Directions
Print, exactly as written, every line from the first line of the records below through the line containing "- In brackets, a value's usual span", and nothing further.

Collected data:
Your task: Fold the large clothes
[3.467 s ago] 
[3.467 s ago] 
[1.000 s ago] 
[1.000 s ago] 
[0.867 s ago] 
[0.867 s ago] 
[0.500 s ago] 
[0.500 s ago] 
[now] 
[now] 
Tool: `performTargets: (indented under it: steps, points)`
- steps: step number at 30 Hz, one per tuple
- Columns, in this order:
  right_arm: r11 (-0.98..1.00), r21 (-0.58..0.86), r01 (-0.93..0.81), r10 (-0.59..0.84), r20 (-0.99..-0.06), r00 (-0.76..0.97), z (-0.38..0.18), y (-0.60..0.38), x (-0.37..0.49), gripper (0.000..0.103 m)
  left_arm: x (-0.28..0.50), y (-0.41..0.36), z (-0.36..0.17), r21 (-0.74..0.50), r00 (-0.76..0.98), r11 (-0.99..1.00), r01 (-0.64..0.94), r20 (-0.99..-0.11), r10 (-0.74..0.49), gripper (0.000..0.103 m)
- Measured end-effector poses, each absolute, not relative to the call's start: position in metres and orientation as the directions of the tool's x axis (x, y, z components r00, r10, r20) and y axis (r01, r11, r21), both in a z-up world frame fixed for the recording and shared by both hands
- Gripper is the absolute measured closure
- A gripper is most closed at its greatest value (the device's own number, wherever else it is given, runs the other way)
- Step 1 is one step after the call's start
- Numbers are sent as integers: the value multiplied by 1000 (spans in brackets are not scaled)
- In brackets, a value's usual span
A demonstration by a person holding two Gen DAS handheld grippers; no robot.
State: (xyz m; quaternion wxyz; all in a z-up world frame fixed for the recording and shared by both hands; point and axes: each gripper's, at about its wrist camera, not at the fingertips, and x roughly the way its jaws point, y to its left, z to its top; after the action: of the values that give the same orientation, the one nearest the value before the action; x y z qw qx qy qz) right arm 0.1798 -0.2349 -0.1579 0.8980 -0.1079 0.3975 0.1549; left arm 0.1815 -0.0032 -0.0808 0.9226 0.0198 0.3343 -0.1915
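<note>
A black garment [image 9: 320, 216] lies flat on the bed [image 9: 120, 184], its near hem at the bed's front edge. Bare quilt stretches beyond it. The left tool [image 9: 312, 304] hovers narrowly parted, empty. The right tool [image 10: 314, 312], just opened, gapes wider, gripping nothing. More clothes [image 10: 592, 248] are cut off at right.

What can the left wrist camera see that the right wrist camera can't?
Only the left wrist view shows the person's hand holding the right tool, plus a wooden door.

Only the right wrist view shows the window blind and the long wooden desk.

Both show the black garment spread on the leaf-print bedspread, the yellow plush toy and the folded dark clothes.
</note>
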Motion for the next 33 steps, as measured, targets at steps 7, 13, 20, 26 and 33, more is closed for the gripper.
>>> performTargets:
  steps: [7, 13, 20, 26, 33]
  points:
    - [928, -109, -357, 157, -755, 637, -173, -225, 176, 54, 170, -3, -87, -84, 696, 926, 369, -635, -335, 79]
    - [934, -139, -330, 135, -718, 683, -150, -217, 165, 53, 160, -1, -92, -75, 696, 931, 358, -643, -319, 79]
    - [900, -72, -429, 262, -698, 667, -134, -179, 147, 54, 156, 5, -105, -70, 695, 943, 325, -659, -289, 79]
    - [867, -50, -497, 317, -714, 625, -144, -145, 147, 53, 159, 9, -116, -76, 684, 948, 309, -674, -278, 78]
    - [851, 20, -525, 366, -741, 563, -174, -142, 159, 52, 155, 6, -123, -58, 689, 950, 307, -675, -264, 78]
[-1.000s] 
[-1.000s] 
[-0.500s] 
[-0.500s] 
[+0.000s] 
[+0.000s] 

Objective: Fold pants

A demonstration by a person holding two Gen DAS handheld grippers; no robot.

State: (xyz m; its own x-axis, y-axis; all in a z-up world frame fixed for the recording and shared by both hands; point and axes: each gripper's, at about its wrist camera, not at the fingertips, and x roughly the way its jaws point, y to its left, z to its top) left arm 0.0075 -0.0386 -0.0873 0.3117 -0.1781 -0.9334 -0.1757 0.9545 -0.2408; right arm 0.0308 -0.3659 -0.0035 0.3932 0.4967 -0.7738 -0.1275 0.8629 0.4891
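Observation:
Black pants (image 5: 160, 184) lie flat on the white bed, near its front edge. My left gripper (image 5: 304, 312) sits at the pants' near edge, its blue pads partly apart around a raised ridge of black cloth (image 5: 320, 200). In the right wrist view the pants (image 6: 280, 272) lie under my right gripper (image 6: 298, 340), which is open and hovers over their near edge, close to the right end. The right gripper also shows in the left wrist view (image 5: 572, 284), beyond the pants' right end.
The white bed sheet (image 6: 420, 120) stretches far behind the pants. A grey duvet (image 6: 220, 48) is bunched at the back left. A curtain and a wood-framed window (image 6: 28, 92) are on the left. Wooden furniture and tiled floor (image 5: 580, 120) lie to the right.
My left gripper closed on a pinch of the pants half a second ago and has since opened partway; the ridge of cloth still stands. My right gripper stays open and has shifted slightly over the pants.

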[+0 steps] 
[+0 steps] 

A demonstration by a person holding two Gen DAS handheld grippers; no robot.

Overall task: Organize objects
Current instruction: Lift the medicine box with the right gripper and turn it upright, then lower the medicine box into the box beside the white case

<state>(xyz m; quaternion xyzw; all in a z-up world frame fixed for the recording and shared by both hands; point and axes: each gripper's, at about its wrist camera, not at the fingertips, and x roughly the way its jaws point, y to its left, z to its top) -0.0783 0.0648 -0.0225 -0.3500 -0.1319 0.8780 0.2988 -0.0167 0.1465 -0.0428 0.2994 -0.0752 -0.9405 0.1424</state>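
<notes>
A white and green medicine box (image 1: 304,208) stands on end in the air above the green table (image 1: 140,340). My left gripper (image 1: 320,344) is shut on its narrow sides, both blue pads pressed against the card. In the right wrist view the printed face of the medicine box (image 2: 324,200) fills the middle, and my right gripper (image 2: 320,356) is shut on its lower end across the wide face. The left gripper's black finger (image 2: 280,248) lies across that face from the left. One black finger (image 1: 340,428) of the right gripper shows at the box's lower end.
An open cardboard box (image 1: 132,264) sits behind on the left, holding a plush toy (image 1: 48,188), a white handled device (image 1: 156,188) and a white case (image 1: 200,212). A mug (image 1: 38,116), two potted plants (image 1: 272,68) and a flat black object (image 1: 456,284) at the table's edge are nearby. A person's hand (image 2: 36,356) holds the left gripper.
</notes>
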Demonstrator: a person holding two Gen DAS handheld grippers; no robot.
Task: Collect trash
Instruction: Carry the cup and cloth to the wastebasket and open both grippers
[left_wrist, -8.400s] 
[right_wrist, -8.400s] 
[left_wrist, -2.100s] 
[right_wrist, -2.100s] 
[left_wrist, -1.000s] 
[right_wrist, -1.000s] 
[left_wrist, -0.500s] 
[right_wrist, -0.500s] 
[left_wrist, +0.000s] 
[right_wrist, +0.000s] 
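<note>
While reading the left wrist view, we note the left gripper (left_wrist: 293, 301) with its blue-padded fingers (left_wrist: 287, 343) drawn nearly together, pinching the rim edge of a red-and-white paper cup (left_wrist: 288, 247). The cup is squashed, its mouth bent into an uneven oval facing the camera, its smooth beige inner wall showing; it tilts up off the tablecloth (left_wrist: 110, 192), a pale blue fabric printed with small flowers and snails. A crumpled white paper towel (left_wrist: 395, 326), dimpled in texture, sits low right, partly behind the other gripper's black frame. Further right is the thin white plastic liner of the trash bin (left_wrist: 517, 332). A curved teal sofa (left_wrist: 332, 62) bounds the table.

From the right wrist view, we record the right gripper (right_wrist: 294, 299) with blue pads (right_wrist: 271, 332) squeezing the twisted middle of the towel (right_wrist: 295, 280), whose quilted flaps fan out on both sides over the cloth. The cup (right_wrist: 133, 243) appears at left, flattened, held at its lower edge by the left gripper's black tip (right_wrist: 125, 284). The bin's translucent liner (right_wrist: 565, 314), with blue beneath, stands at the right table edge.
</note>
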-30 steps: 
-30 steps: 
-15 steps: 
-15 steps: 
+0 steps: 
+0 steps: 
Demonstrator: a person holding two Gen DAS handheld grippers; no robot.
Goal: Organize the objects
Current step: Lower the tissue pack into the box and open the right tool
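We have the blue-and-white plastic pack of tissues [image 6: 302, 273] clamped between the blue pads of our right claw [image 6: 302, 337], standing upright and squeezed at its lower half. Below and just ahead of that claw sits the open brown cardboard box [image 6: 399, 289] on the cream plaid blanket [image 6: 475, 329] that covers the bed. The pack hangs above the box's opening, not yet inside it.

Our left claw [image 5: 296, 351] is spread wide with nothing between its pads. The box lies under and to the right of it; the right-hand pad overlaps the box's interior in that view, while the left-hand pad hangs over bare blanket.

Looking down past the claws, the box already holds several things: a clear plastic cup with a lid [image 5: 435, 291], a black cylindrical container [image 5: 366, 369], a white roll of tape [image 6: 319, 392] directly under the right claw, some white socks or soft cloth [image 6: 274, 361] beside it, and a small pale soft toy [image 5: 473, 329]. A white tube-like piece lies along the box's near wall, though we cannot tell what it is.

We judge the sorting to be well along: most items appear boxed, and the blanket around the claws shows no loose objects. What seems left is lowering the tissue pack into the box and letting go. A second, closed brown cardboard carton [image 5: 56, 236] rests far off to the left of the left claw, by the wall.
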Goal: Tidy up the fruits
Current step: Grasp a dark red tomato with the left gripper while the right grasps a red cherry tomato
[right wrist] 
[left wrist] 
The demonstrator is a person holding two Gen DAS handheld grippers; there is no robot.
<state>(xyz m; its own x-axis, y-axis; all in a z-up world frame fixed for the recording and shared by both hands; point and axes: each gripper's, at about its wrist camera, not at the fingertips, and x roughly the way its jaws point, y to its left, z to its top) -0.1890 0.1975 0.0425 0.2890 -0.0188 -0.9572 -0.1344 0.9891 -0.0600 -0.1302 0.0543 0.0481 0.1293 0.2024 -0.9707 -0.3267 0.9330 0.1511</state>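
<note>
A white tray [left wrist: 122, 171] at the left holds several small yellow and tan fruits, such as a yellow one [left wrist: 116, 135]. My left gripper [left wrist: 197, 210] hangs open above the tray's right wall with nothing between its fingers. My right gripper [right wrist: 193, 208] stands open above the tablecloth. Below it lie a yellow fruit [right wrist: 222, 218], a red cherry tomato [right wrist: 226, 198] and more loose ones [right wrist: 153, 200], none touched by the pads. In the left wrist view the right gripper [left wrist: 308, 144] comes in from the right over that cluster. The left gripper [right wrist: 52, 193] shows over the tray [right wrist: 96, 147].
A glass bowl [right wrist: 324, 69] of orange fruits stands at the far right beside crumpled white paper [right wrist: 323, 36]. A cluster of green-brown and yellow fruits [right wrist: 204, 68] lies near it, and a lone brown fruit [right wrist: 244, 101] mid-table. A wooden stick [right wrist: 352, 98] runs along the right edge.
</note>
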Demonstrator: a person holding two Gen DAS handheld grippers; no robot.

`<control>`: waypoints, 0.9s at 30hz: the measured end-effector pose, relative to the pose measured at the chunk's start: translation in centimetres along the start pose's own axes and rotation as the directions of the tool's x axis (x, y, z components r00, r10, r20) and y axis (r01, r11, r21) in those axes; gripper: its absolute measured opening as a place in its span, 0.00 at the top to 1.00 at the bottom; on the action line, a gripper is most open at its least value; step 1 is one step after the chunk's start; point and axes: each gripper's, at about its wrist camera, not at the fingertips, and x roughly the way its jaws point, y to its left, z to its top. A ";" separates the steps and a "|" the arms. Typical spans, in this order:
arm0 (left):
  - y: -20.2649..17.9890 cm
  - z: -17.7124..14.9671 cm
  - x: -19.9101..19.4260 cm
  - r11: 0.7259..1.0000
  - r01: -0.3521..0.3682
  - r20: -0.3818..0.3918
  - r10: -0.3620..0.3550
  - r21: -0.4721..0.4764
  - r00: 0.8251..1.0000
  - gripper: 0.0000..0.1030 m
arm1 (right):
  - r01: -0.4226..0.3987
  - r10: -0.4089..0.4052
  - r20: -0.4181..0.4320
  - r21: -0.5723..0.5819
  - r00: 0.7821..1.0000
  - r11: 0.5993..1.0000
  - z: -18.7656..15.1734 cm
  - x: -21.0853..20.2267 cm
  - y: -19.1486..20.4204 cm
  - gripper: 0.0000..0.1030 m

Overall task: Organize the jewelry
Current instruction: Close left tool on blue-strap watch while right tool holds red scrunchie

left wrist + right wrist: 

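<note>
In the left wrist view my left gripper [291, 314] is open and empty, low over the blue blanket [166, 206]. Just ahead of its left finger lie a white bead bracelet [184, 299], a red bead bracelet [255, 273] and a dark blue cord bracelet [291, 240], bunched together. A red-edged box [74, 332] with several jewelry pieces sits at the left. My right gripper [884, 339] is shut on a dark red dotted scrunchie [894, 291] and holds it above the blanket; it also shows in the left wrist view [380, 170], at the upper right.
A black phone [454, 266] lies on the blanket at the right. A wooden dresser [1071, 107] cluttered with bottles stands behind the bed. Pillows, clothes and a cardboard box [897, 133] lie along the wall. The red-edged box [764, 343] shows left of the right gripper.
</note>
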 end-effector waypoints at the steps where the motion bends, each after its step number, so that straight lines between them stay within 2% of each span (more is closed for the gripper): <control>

Output of the exercise
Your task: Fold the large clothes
[3.467 s ago] 
[3.467 s ago] 
[1.000 s ago] 
[1.000 s ago] 
[0.867 s ago] 
[0.867 s ago] 
[0.500 s ago] 
[0.500 s ago] 
[now] 
[now] 
Tool: `performTargets: (indented under it: steps, points)`
- steps: step number at 30 Hz, one per tuple
- Columns, in this order:
  right_arm: r11 (-0.98..1.00), r21 (-0.58..0.86), r01 (-0.93..0.81), r10 (-0.59..0.84), r20 (-0.99..-0.06), r00 (-0.76..0.97), z (-0.38..0.18), y (-0.60..0.38), x (-0.37..0.49), gripper (0.000..0.103 m)
  left_arm: x (-0.28..0.50), y (-0.41..0.36), z (-0.36..0.17), r21 (-0.74..0.50), r00 (-0.76..0.98), r11 (-0.99..1.00), r01 (-0.64..0.94), r20 (-0.99..-0.11), r10 (-0.74..0.49), gripper (0.000..0.103 m)
- Measured end-effector poses, each absolute, not relative to the call's start: position in metres and orientation as the directions of the tool's x axis (x, y, z components r00, r10, r20) and y axis (r01, r11, r21), both in a z-up world frame fixed for the recording and shared by both hands
- Gripper is the absolute measured closure
- A gripper is most closed at its greatest value (the device's own number, wherever else it is given, runs the other way)
- Step 1 is one step after the call's start
- Numbers are sent as integers: the value multiplied by 1000 (spans in brackets are not scaled)
- In brackets, a value's usual span

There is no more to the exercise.